A proposta de PL é lacônica em relação às fontes de recursos financeiros para se atingir o montante equivalente a 10% do PIB. Fala-se de forma genérica sobre essa necessidade: 

a) Estratégia 18.7 “Vincular a receita resultante de impostos e contribuições ao investimento em Manutenção e Desenvolvimento do Ensino Público – MDE e buscar novas fontes de financiamento.”

A Fineduca defenderá no Congresso Nacional a aprovação da seguinte redação para a Estratégia 18.7, baseada nas deliberações da Conae 2024:

Aumentar o volume de recursos aplicados em educação pública pela União, ampliando a vinculação de 18% para, no mínimo, 25% e vincular a receita resultante de impostos e contribuições aos recursos aplicados em Manutenção e Desenvolvimento do Ensino Público – MDE e buscar novas fontes de financiamento como a taxação das casas de apostas, bets onlines e atividades afins, a reestruturação do volume de recursos públicos aplicados no setor privado educacional, zerando o aporte de recursos públicos até o último ano de vigência do Plano, bem como vedar, na forma da Lei, qualquer forma de contingenciamento de recursos na área educacional, e garantir a reposição de eventuais perdas resultantes de políticas de renúncia fiscal nos âmbitos federal, estaduais, distrital e municipais, além de excluir, de qualquer política de austeridade dos governos e entes federados, todos os recursos aplicados em educação.

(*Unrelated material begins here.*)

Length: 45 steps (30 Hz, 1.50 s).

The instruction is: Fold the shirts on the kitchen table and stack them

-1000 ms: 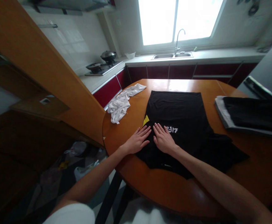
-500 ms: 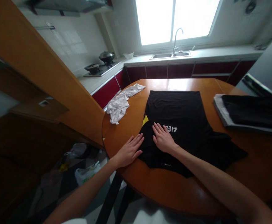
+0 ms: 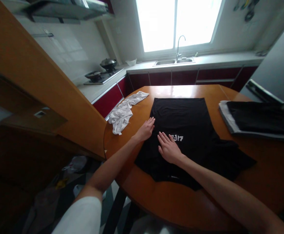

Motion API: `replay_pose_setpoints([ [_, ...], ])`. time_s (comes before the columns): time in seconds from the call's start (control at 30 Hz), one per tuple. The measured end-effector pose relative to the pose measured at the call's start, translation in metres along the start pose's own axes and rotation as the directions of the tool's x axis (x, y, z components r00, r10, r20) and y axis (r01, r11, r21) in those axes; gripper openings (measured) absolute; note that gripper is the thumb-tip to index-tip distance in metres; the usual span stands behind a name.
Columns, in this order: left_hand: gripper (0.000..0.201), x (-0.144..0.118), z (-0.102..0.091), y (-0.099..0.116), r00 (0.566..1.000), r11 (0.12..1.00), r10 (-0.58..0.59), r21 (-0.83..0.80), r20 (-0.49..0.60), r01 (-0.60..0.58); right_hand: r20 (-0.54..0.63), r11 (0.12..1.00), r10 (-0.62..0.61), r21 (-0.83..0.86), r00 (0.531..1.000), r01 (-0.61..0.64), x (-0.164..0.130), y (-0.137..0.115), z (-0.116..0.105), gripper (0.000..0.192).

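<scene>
1. A black T-shirt (image 3: 183, 130) lies spread on the round wooden bench (image 3: 171, 201). Its long axis runs away from the person toward the window, and the straight, narrower end is on the far side.
2. The near part of the shirt is wider and more wrinkled. One part of the cloth spreads out to the right, toward the bench edge.
3. The right hand (image 3: 168, 149) lies flat on the shirt, palm down and fingers stretched, just below the small white print (image 3: 176, 138). It grips nothing; it only presses the cloth.
4. The left hand (image 3: 146, 129) is also open and flat, with the fingers together. It rests on the left edge of the shirt, partly on the cloth and partly on the bench, farther from the person than the right hand.
5. So the shirt's left border is directly under the left hand, while most of the cloth lies to the right of it and ahead. The left hand is the nearer one to this border; the right hand is nearer to the middle.
6. A crumpled white cloth (image 3: 122, 112) lies well to the left on the bench, apart from the shirt.
7. On the right, a folded stack of dark clothes (image 3: 258, 118) sits on something light grey, also apart from the shirt.
</scene>
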<state>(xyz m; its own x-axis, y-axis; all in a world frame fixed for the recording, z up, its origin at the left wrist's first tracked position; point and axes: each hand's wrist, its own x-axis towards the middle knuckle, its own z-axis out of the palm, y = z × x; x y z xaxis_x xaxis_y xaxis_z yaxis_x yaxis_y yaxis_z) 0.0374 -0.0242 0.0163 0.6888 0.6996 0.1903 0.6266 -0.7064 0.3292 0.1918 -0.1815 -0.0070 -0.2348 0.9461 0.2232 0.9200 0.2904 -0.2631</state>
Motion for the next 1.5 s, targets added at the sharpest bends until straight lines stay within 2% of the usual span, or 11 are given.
replay_pose_setpoints([
  [0.1, 0.051, 0.032, 0.021, -0.006, 1.0, 0.999, 0.002, 0.045, 0.002, -0.002, 0.0, 1.0, 0.006, 0.006, 1.0, -0.006, 0.001, -0.001, 0.0, 0.06],
  [0.2, 0.051, 0.043, 0.032, -0.011, 1.0, 0.994, -0.013, 0.111, 0.023, 0.01, -0.003, 1.0, 0.016, 0.014, 1.0, -0.016, 0.002, -0.002, -0.001, 0.06],
  [0.37, 0.052, 0.042, 0.037, -0.018, 0.999, 0.985, 0.007, 0.172, 0.038, -0.014, 0.003, 0.999, 0.015, 0.031, 1.0, -0.015, 0.002, -0.004, -0.005, 0.06],
  [0.63, 0.053, 0.041, 0.039, -0.019, 1.0, 0.985, -0.029, 0.168, -0.001, 0.029, 0.01, 0.999, 0.023, 0.029, 1.0, -0.023, 0.003, -0.004, -0.006, 0.06],
  [0.8, 0.049, 0.043, 0.036, -0.019, 0.999, 0.99, -0.001, 0.142, -0.034, 0.006, 0.012, 0.998, 0.024, 0.059, 1.0, -0.025, 0.004, -0.007, -0.01, 0.058],
  [0.9, 0.046, 0.044, 0.03, -0.017, 0.997, 0.986, 0.055, 0.158, -0.053, -0.046, -0.031, 0.993, 0.084, 0.087, 0.996, -0.081, 0.007, -0.005, -0.021, 0.054],
  [1.0, 0.046, 0.043, 0.024, -0.008, 0.99, 0.982, 0.128, 0.147, -0.059, -0.119, -0.097, 0.976, 0.212, 0.071, 0.972, -0.206, 0.013, 0.01, -0.032, 0.056],
  [1.17, 0.049, 0.028, 0.022, 0.018, 0.949, 0.95, 0.305, 0.039, 0.081, -0.309, -0.053, 0.893, 0.45, 0.008, 0.891, -0.45, 0.018, 0.046, -0.025, 0.066],
  [1.33, 0.053, 0.014, 0.038, 0.029, 0.937, 0.938, 0.298, 0.124, 0.18, -0.323, -0.015, 0.881, 0.473, -0.002, 0.881, -0.473, 0.015, 0.054, -0.014, 0.07],
  [1.5, 0.06, 0.015, 0.048, 0.022, 0.938, 0.926, 0.294, 0.187, 0.185, -0.327, 0.023, 0.867, 0.497, 0.035, 0.868, -0.497, 0.004, 0.056, -0.024, 0.073],
])
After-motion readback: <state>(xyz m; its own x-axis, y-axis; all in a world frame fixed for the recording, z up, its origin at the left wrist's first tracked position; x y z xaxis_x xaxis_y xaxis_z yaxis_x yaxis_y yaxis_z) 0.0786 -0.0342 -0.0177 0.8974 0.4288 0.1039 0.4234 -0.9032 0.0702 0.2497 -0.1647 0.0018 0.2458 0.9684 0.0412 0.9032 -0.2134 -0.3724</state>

b) Estratégia 18.8 “Vincular parcela da participação no resultado ou da compensação financeira pela exploração de petróleo e gás natural à MDE.”;

A Fineduca defenderá no Congresso Nacional a aprovação da seguinte redação para a Estratégia 18.8, baseada nas deliberações da Conae 2024:

Vincular parcela dos recursos financeiros da Compensação Financeira pela Utilização dos Recursos Hídricos para Fins de Geração de Energia Elétrica e dos royalties de Itaipu, dos recursos da participação no resultado ou da compensação financeira pela exploração de petróleo e gás natural, além daqueles já vinculados ao Fundo Social do Pré-Sal, e os recursos da Compensação Financeira pela Exploração Mineral, à MDE.

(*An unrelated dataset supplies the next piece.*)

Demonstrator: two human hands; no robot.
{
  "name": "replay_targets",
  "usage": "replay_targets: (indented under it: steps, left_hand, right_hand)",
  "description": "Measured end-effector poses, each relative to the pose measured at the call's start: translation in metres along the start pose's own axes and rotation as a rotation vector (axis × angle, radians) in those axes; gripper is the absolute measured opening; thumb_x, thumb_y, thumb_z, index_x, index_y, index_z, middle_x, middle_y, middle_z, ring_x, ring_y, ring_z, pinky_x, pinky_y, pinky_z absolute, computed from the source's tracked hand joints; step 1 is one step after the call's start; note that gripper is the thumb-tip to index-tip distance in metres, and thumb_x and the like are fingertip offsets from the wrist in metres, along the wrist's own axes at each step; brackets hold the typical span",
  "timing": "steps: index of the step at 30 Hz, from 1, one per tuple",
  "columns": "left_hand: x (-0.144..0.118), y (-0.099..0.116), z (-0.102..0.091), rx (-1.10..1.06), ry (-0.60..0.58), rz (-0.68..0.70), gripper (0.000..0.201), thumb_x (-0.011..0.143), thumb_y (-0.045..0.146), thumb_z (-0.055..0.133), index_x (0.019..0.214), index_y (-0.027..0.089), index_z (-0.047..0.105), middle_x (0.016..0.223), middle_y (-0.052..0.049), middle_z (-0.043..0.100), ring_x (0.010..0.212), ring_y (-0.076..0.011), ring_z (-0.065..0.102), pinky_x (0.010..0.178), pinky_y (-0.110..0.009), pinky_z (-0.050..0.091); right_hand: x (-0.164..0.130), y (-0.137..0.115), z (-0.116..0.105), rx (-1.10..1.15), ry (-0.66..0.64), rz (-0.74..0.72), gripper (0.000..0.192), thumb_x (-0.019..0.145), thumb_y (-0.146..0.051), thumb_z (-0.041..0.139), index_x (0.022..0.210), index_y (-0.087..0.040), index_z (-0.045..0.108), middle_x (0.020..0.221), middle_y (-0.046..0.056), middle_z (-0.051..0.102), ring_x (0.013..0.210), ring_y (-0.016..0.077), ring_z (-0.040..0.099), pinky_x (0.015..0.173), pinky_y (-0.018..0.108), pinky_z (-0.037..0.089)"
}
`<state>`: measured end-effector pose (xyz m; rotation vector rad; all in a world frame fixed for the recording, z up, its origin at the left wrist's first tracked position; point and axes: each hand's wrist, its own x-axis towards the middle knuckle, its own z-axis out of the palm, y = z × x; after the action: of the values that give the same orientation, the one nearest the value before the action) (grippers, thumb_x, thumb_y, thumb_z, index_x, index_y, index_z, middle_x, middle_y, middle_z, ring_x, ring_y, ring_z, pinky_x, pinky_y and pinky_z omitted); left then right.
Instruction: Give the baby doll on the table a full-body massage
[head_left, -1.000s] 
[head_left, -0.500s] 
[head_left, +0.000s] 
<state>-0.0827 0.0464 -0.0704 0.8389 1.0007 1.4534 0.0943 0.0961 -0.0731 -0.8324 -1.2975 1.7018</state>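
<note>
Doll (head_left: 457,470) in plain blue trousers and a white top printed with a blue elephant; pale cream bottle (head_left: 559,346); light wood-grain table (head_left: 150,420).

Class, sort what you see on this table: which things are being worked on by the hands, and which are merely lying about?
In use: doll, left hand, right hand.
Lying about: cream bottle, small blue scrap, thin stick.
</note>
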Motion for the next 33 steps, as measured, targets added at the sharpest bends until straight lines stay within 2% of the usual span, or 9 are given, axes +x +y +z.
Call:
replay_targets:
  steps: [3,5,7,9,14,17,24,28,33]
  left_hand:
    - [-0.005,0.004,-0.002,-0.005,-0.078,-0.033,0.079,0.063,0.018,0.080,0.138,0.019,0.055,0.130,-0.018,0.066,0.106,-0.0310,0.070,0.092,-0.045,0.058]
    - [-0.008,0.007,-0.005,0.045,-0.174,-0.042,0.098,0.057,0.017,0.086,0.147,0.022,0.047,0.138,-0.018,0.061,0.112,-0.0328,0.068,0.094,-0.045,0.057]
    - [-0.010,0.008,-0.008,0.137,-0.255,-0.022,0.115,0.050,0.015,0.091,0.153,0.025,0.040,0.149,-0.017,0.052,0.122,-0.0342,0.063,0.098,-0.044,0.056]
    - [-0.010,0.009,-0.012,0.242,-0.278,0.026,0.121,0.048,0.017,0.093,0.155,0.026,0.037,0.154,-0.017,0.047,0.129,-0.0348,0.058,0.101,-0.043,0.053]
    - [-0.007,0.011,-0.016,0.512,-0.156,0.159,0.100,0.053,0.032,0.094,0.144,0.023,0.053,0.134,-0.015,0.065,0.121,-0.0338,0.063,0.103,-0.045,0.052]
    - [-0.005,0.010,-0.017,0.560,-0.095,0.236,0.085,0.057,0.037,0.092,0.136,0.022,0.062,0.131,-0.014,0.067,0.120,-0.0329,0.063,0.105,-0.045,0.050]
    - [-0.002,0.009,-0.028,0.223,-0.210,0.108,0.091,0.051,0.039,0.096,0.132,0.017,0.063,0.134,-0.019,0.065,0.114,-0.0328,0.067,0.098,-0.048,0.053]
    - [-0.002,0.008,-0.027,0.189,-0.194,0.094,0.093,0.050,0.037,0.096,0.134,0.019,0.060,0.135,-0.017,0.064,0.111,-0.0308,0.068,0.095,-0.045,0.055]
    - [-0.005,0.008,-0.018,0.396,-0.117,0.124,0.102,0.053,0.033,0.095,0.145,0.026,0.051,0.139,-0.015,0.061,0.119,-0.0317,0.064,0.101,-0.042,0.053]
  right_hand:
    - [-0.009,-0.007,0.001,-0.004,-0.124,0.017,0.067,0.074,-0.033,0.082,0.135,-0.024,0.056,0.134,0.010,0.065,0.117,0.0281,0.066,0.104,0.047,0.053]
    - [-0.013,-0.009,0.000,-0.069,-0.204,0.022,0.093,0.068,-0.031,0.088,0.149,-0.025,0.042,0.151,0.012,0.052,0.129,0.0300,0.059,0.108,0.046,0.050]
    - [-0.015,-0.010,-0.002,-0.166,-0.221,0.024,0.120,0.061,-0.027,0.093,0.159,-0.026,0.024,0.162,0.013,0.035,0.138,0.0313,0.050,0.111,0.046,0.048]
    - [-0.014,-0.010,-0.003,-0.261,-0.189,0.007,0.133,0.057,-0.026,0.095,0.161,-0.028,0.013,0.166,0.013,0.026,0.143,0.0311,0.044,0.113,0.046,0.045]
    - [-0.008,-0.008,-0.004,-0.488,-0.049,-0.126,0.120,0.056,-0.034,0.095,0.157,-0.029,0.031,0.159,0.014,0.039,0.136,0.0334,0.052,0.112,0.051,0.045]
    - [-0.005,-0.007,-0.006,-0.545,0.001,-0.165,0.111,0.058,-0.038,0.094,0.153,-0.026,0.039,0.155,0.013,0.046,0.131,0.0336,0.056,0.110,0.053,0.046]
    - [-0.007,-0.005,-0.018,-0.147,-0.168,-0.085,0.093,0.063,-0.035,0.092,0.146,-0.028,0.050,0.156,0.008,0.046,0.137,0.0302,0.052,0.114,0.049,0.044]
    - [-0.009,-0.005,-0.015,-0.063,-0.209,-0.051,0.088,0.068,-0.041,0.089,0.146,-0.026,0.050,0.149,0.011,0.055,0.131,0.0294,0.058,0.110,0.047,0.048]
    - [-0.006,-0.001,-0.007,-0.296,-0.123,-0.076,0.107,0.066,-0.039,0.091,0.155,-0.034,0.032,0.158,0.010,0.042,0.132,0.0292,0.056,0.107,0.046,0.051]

c) Estratégia 18.9 “Criar um plano decenal de investimento em infraestrutura educacional, em regime de corresponsabilidade entre a União, os Estados, o Distrito Federal e os Municípios, que considere recursos orçamentários, incentivos fiscais, crédito de bancos de desenvolvimento e fontes alternativas de recursos para despesas de capital.”

A Fineduca defenderá no Congresso Nacional a aprovação da seguinte redação para a Estratégia 18.9, baseada nas deliberações da Conae 2024:

Criar um plano decenal de investimento em infraestrutura educacional, em regime de corresponsabilidade entre a União, os Estados, o Distrito Federal e os Municípios, que considere recursos orçamentários, incentivos fiscais, crédito de bancos de desenvolvimento e fontes alternativas de recursos para despesas de capital, obtidas das seguintes ações: a) elevação dos tributos, sobretudo aqueles com características mais progressivas, a patamares equivalentes às dos países que já atingiram maior qualidade educacional; b) eliminação de parte das renúncias de receitas de impostos; c) montante dos recursos financeiros recuperados na cobrança de dívida ativa da União; d) limitação do pagamento de juros, encargos e amortização da dívida pública a um valor equivalente a 70% da média paga nos últimos cinco anos, realizando a renegociação dos 30% restantes do ano vigente, com alongamento dos prazos de pagamento.

Um PNE para valer não atingirá seus objetivos se não estiverem muito bem estabelecidas as fontes dos recursos financeiros. O desejo do povo brasileiro de uma educação pública de qualidade não pode ser mais uma vez frustrado com propostas protelatórias, a passos de caranguejo.

Conclamamos a todos/as os/as associados/as da Fineduca a externarem o apoio a essas posições em suas participações em eventos acadêmicos e políticos, audiências públicas, entrevistas e textos científicos, para que seja possível uma forte atuação no Congresso Nacional, visando aprovar as emendas propostas pelas entidades do campo educacional ao PL 2614/2024, para que o Brasil possua, agora, um PNE para valer!